Let’s be honest, fasting is not the most exciting part of following Jesus. At least not when you are as passionate about food as I am. I love to eat, I love a snack, I love a meal, I love eating with the family, friends, and on my own.

So the thought of skipping a meal doesn’t often sound like the most attractive thing. And skipping a meal to pray? Well, surely I can just pray whilst I’m eating?

All too often this is a forgotten discipline in our walk with the Lord. Scripture does not command Christians to fast. God does not require or demand it of Christians. At the same time, the Bible talks about fasting as something that is good, profitable, and beneficial.

In the book of Acts we find that the early Christians were choosing to fast before making important decisions. (Acts 14:23, 13:2)

Too often when we fast, we focus more on the meal that we are going to be missing rather than on the actual reason it is good to fast. Fasting is a way to demonstrate to God and to ourselves that we are serious about our relationship with Him. Fasting helps us gain a new perspective and a renewed reliance upon God.

It helps us to take our eyes off the things of this world and to focus completely on God.

Perhaps you have a big decision to make and you feel unsure on what God is saying to you? Or perhaps for a while you have felt distant from God? Perhaps the answer is to take some time to take your eye off the things going on around you and to use that time to focus completely on Him.
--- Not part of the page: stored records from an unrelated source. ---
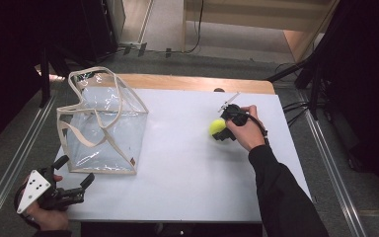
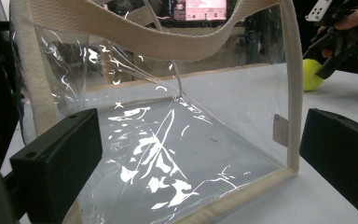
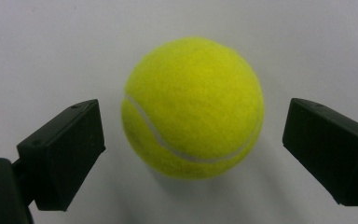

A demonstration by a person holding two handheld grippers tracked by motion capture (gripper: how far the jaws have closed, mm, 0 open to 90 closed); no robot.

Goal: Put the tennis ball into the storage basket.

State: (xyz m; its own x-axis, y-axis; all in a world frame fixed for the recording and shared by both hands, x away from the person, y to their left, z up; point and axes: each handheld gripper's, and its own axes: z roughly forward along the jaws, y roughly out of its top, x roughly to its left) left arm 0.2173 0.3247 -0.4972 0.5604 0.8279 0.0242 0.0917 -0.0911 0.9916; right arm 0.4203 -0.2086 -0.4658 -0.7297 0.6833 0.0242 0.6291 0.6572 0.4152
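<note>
At the near-left tabletop (image 1: 187,173) corner the left claw (image 1: 76,175) hangs wide open and empty just before the clear cream-trimmed tote bag (image 1: 103,131), while farther right the right claw (image 3: 193,140), jaws spread, straddles without touching the yellow tennis ball (image 3: 193,107).

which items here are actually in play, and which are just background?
In play:
- tennis ball, between the open jaws of the right tool
- clear tote bag, faced by the open left tool

Background:
- white table
- cables on the floor
</note>
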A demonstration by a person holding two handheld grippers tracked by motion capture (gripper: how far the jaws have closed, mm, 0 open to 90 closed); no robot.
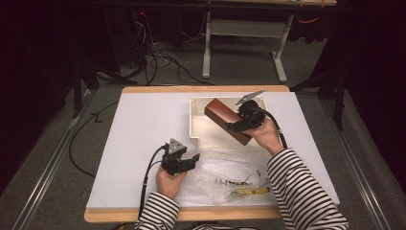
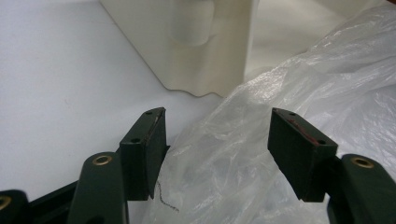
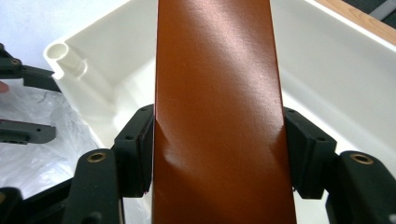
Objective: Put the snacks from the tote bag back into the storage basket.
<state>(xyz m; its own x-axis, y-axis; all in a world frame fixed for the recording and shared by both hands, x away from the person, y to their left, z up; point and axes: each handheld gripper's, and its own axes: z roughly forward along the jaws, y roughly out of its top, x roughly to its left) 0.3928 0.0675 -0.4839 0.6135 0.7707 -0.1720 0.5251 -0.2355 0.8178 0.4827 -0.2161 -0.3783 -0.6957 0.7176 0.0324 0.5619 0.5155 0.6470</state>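
Note:
A long reddish-brown box [image 1: 226, 118] [image 3: 219, 107] is held over the white tray [image 1: 195, 120] [image 3: 336, 70], one end pointing into it. My right gripper [image 1: 234, 125] [image 3: 217, 149] is shut on the box, its pads pressed to both long sides. My left gripper [image 1: 195, 157] [image 2: 217, 140] stands open at the near left, its jaws over the edge of a crumpled clear plastic bag [image 1: 230, 175] [image 2: 280, 116]. Nothing is pinched between the left pads. The tray's corner [image 2: 196, 42] stands just beyond the left jaws.
The white table top [image 1: 143, 139] has a wooden rim, with bare room at the left and far side. Small yellow and dark items [image 1: 249, 190] lie inside the bag near the front edge. Cables and a desk frame [image 1: 244, 43] are on the floor behind.

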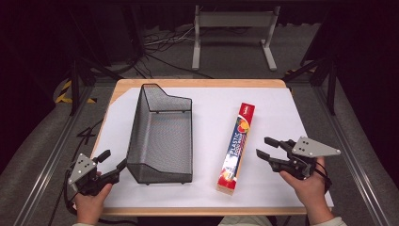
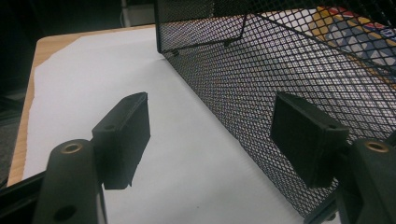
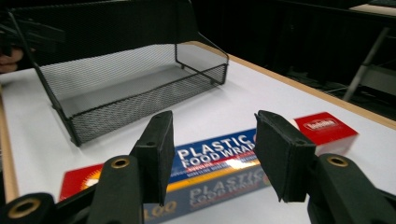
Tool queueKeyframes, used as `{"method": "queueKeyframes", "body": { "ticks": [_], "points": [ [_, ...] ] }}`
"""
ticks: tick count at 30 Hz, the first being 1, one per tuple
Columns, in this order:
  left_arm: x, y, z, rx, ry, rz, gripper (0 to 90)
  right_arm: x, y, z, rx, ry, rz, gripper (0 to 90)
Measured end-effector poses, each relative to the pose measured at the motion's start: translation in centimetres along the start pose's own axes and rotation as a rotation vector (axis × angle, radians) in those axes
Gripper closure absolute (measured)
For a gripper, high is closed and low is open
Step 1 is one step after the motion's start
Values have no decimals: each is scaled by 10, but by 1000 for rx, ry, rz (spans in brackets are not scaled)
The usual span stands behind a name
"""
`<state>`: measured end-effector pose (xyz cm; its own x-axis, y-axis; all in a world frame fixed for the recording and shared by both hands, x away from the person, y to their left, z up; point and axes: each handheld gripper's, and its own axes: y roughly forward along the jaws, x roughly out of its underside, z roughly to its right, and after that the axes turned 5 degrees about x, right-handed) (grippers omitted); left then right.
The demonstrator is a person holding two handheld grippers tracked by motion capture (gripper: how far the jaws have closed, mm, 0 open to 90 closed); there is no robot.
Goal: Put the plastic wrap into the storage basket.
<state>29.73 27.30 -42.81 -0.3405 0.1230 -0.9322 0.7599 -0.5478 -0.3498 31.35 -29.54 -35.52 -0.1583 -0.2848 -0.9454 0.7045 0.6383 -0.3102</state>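
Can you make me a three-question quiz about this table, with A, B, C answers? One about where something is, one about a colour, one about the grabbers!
1. Where is the plastic wrap box?
A. inside the basket
B. on the white sheet right of the mesh basket
C. on the floor

2. What colour is the basket?
A. black
B. yellow
C. pink

3. What is the right gripper doing?
A. squeezing the box
B. holding the basket
C. open, holding nothing

Answers: 1 B, the box lies flat beside the basket. 2 A, its wire mesh is black. 3 C, its jaws stand apart with the box lying beyond them.
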Motion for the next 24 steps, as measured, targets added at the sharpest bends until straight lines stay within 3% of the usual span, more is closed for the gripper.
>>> {"method": "queueKeyframes", "body": {
  "ticks": [11,15,21,24],
  "points": [
    [0,2,1,0,4,-7,295,-15,27,-19,-102,-5,-29,477],
    [1,3,0,-2,-1,-8,296,-18,40,-28,-169,1,-99,635],
    [1,2,0,-1,2,-8,296,-20,55,-45,-219,-36,-190,840],
    [1,2,0,-2,3,-8,296,-20,63,-54,-249,-49,-228,900]
  ]
}}
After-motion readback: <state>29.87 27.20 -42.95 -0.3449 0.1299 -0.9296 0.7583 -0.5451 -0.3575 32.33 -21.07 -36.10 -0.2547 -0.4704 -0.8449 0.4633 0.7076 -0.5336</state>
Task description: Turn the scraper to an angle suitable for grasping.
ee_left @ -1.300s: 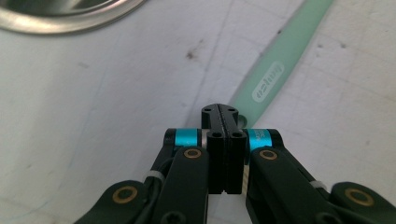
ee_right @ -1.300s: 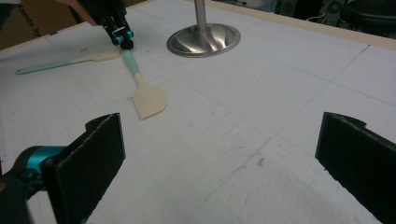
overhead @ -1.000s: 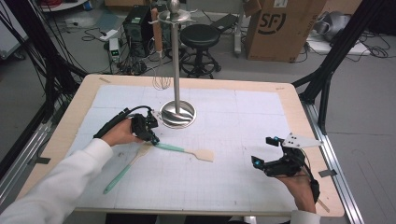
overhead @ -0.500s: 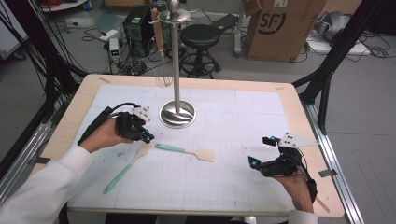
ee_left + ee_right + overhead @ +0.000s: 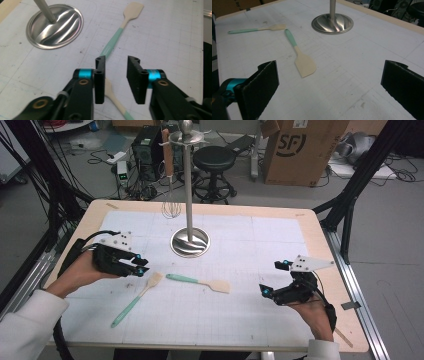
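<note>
**Slim spatula** (image 5: 134,302): lies flat on the table (image 5: 250,325), left of centre. Its long axis is diagonal, with the pale head up by the left gripper (image 5: 140,270) and the teal handle running back toward the near-left edge. In the left gripper view the head (image 5: 110,90) sits on the mat just under the left-hand jaw, not between the pads.

**Wide spatula** (image 5: 197,282): flat and near mid-table, its handle end just beside the slim spatula's head but apart from it. The long axis runs almost across the table, teal handle to the left and blade to the right. Seen from the left gripper (image 5: 116,60), it lies straight ahead of the jaws, handle end nearest (image 5: 117,35).

**Left gripper**: the nearer tongs to both spatulas. Its jaws have just been opening and now stand part open with nothing between them. It is held low and roughly level, pointing right toward the spatulas.

**Right gripper** (image 5: 274,277): jaws spread wide and empty (image 5: 332,67). It is held above the mat, well apart from the wide spatula's blade (image 5: 305,66), pointing left at it.

**Stand** (image 5: 189,195): upright behind the spatulas, with a whisk (image 5: 171,207) hanging from its top.

**Judgement**: the left gripper is better placed to pick up either spatula, and would close across a handle.
</note>
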### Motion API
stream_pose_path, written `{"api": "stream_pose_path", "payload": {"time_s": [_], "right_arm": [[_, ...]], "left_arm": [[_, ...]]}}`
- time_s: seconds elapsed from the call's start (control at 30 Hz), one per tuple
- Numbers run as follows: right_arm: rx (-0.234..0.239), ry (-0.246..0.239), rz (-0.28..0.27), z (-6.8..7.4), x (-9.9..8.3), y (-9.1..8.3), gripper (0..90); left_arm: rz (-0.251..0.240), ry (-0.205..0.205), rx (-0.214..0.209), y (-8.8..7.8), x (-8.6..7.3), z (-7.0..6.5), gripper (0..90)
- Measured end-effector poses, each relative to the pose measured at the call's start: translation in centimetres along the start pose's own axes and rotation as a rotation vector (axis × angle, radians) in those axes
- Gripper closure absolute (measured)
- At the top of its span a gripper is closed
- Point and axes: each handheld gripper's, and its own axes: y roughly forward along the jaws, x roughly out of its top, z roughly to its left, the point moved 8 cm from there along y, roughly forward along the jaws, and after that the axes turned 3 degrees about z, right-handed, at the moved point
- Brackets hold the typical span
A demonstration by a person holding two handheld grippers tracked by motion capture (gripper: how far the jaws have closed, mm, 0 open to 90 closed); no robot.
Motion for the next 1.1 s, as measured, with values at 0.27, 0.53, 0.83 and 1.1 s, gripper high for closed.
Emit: {"api": "stream_pose_path", "payload": {"time_s": [0.27,0.53,0.83,1.1], "right_arm": [[0.037,-0.042,0.046,0.5,1.5,1.2,0.0],[0.077,-0.079,0.068,1.1,3.0,2.2,0.0],[0.124,-0.131,0.114,2.0,5.1,3.9,0.0],[0.152,-0.179,0.163,2.9,6.3,6.5,0.1]], "left_arm": [[-0.040,0.027,0.006,-1.4,-1.1,-1.4,28.2],[-0.092,0.035,0.019,-1.8,-1.4,-2.3,1.6],[-0.189,0.030,0.034,-2.4,-2.3,-3.3,1.6],[-0.249,0.018,0.009,-2.1,-3.8,-4.1,1.7]]}}
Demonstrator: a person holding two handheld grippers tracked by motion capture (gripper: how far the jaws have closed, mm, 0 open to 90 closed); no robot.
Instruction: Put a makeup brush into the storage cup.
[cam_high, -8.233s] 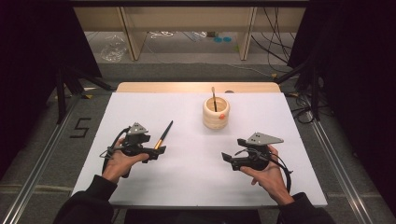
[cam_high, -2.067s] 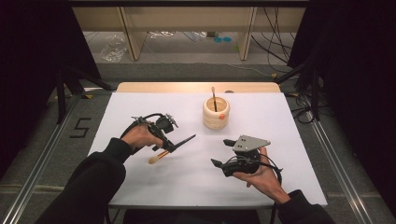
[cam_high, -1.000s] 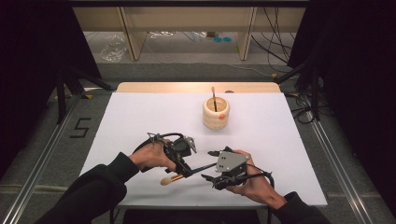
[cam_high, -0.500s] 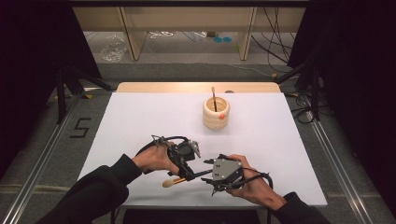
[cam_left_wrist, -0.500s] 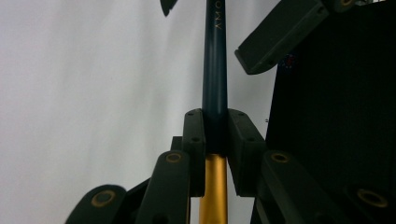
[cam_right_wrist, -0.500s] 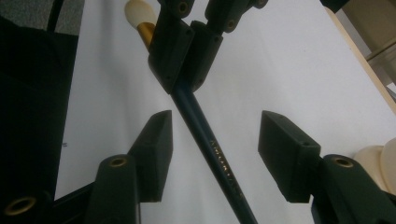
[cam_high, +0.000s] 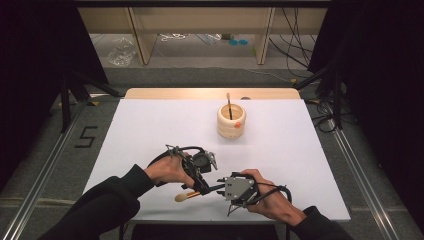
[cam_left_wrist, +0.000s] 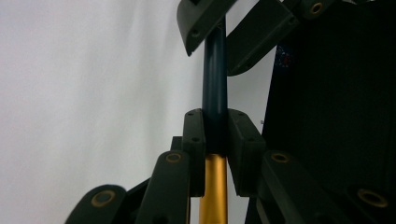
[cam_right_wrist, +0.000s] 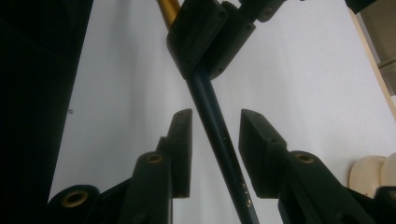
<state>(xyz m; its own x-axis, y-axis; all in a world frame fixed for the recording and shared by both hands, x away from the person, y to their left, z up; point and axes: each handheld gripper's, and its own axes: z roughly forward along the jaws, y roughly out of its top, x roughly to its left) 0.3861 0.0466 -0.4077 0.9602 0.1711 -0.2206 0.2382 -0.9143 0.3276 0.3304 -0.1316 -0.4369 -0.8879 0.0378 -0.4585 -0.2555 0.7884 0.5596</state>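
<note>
A make-up brush with a dark blue handle, a gold ferrule and pale bristles hangs low over the white table. My left gripper is shut on it where handle meets ferrule. My right gripper faces it from the right. In the right gripper view the handle runs between the right gripper's jaws, which have just been closing. A gap still shows on each side of the handle. The left gripper clamps the brush farther up.
A round wooden cup with a thin stick in it stands at the back middle of the table, far from both hands. The table's front edge runs just below the hands.
Since the oldest frames the left hand has brought the brush from the left side to the front middle, and the right hand has come left to meet it. Over the last second both hands barely shift.
</note>
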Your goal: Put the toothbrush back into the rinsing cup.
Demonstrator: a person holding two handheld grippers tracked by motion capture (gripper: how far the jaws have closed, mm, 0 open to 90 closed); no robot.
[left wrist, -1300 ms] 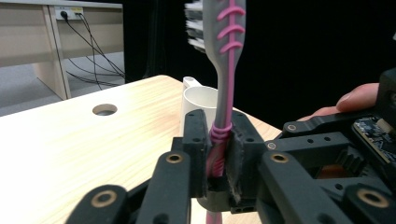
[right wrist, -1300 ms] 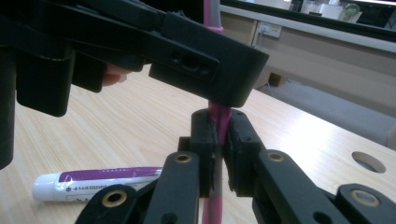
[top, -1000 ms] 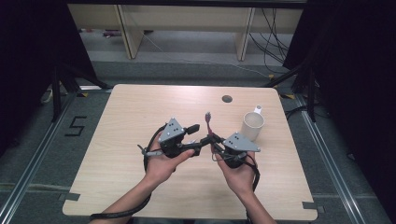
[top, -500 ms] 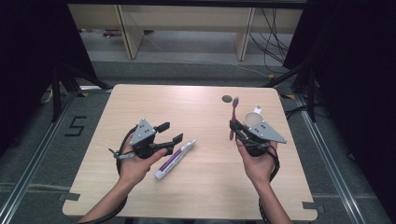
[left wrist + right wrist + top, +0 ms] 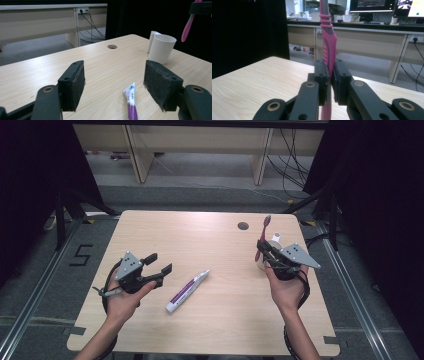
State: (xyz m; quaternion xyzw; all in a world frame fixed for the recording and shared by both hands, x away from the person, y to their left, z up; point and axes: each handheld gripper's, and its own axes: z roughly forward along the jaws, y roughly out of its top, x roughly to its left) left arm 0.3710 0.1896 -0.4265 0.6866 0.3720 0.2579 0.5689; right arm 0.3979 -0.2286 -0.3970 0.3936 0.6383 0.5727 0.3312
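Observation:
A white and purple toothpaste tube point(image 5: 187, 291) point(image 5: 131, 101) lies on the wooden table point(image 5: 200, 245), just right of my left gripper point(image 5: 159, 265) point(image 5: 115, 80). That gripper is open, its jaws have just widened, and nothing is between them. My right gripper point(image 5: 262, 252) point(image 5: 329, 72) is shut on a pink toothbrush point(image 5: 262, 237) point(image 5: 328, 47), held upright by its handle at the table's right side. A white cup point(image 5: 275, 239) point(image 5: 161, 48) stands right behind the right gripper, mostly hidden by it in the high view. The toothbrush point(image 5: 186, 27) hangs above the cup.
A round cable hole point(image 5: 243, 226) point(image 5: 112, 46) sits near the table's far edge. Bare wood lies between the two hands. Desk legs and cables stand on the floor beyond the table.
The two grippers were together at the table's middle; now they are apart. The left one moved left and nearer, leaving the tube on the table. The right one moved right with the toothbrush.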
Here are seven biblical benefits of fasting.

  1. Fasting helps us concentrate attention on issues that require prayer.

  2. Fasting enables us to rearrange our priorities in order to focus on things that really matter.

  3. Fasting encourages us to examine our lives and inspect our motives.

  4. Fasting assists us when we’re seeking the Lord’s will.

  5. Fasting strengthens our self-control and discipline.

  6. Fasting brings us back to basics and simplifies our lives.

  7. Fasting equips us to recover from grief and endure sorrow.